Produce the lines from the one containing "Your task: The" through the end of the material exactly as they appear, both ends included, and leave the pictures out.

=== Section Start ===

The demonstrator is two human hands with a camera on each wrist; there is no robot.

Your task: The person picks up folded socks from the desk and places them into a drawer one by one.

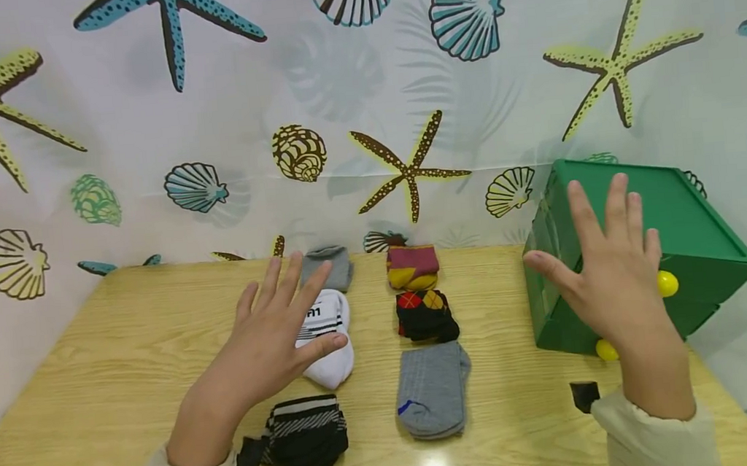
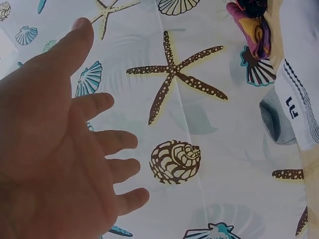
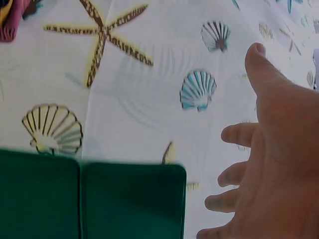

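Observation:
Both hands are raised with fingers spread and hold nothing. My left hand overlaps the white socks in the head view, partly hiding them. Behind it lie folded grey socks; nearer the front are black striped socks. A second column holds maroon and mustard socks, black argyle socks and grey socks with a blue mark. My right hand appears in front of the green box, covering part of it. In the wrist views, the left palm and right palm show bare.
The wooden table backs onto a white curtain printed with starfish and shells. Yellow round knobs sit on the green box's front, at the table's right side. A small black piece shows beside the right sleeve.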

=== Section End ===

◆ **Exercise solution**
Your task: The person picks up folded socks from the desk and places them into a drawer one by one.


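Observation:
Both hands are raised with fingers spread and hold nothing. My left hand overlaps the white socks in the head view, partly hiding them. Behind it lie folded grey socks; nearer the front are black striped socks. A second column holds maroon and mustard socks, black argyle socks and grey socks with a blue mark. My right hand appears in front of the green box, covering part of it. In the wrist views, the left palm and right palm show bare.
The wooden table backs onto a white curtain printed with starfish and shells. Yellow round knobs sit on the green box's front, at the table's right side. A small black piece shows beside the right sleeve.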

No other output is needed; the exercise is complete.